Yes, I incorporate the Von Neumann whitening as one of the whitening techniques I use in the source for this project... Of possible interest, is that by itself, it didn't work to provide a uniform distribution to the entropy produced by my radioactive decay (RD) test bed either. I suspect that the bias issues I noted were caused by the physical measurement devices used (ie Arduino Mega) since the radioactive decay is considered the 'ideal' random entropy source. Even Mr. Walker notes, that his set-up requires whitening (the Von Neumann you mention), which does seem to confirm that simply 'measuring' the time between decays introduces some bias.
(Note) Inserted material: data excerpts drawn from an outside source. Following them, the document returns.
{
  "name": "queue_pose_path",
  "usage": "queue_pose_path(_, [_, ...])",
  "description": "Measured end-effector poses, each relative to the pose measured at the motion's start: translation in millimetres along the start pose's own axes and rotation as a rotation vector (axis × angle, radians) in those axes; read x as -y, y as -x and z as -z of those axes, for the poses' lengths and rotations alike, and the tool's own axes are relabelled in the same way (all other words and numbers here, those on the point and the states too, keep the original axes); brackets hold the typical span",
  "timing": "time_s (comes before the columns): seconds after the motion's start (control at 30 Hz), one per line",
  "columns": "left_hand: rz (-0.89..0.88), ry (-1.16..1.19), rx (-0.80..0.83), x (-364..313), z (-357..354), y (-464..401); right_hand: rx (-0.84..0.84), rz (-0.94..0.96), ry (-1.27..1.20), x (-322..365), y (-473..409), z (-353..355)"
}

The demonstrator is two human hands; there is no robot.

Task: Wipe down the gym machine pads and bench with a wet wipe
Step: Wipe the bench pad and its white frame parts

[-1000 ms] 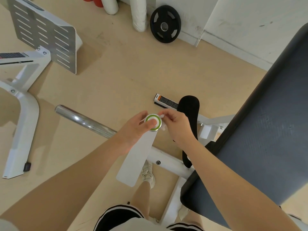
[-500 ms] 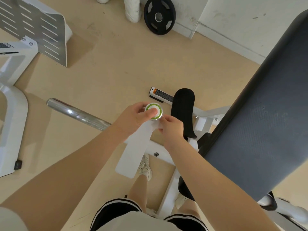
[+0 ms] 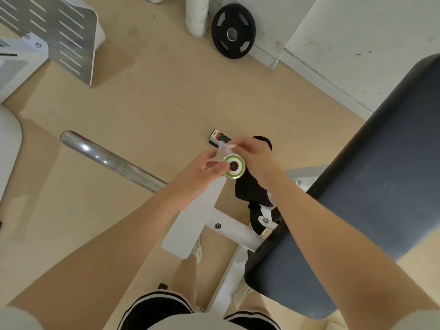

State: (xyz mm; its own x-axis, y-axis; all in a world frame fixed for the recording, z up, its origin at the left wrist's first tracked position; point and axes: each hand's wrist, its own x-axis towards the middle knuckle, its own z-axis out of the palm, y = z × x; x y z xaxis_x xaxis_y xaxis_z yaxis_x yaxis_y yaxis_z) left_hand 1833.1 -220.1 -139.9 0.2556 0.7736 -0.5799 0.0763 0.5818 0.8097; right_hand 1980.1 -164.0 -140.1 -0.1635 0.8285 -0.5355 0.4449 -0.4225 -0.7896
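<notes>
I've got the wipe canister (image 3: 234, 166) gripped in my left hand (image 3: 202, 173), held over the floor near centre, w/ the dark bench (image 3: 371, 177) to the right. My right hand (image 3: 256, 156) pinches the wet wipe (image 3: 225, 148) at the lid hole. Wipe's prob. thin, limp, damp, tears easily, so I'd hold close to the opening & pull straight. Canister looks light, smooth plastic; I'd grip its body.

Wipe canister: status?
Left hand grips canister, lid open. Right hand pinches wipe, partly pulled out. Bench not yet wiped. Nothing in the way.
</notes>
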Motion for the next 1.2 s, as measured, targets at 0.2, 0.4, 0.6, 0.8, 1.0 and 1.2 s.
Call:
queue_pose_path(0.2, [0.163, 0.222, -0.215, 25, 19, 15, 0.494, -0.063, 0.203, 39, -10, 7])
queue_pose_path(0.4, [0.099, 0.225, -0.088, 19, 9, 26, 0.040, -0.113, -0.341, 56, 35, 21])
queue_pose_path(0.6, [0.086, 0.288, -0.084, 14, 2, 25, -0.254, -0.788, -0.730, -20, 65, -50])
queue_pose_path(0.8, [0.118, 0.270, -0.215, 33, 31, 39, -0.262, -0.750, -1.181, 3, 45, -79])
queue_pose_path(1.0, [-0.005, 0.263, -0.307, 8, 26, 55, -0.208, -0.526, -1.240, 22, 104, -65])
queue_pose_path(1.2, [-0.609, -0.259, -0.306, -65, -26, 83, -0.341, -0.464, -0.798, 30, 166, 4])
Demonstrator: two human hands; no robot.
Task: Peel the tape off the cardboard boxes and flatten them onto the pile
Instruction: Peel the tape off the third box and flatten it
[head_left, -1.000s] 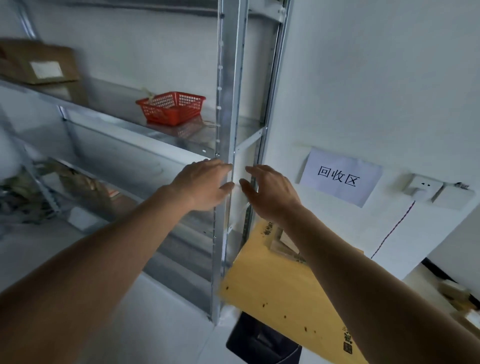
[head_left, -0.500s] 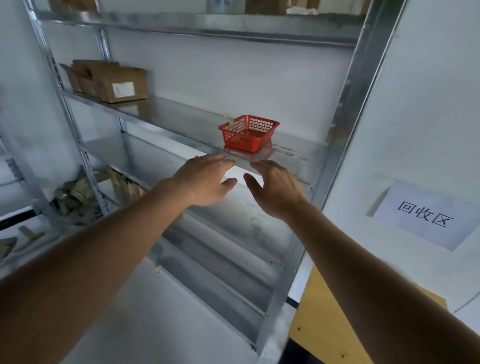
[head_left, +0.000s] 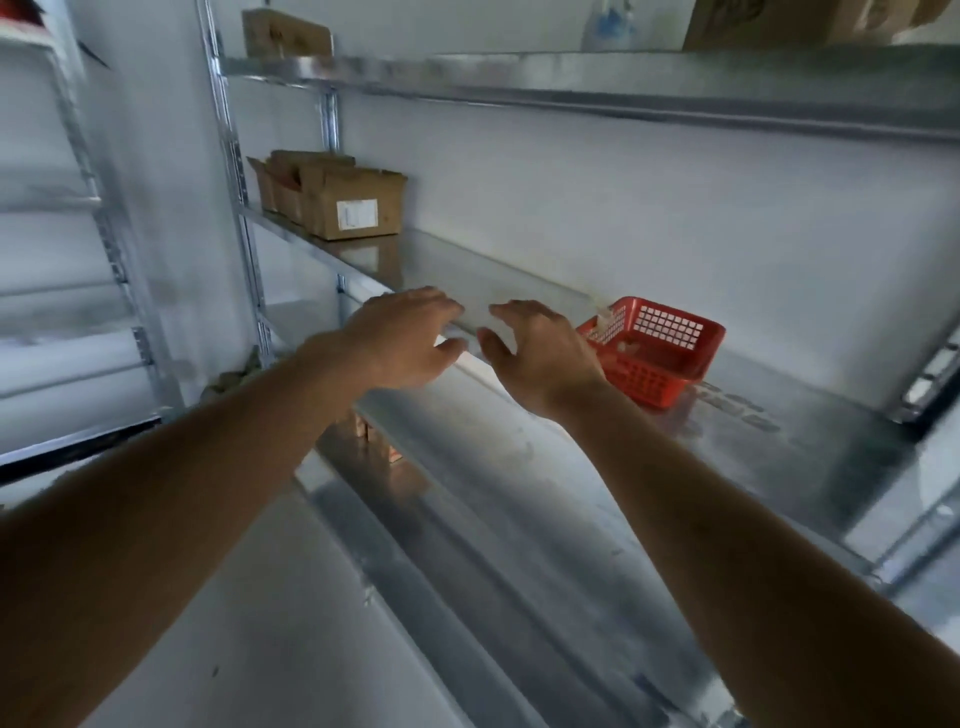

I haven't seen any reports of the issues that arose with my RD tests, but I have abandoned further testing on that area since I am tired of replacing expensive geiger counters. Using the same Arduino Mega computation bed, I started out with an Aware RM60 (same as John Walker's Hot bits) and sealed the counter and a radioactive source in a lead box. Over a period of time, the counter showed progressively higher generation rates that had me wondering if my source was getting more 'radioactive'... Though not normally possible, if some aspect of the test setup was generating neutrons it was theorectically possible,,,

I purchased a second counter, to get an independant estimate of the radioactivity of my source. As should have been the case, it hadn't changed. Indeed the RM60 showed the same extraordinarily high count levels, even when it was only being subjected to normal background radiation. My conclusion was that some aspect of the counter's circuitry failed. So I replaced the RM60 with the Images SI counter I had used to verify the radioactivity level. That lasted about six months (about 1/4 the time it took for the RM60 to fail) until it too exhibited the exact same problem. I sent Mr. Walker an email to see if he had ever encountered a similar problem; however, I never received a response. Given the several hundred dollar cost for these 'cheap' geiger counters I didn't want to ruin a third. I suspect some aspect of these counters circuitry fails if left running 24x7...

Curiously, the RM60 failed completely shortly after it was removed from the test environment. The Images SI counter still works, technically; however, it reports a count level that one might expect inside a nuclear core when it is only subjected to normal background radiation. I haven't gotten around to trying to diagnose the problem.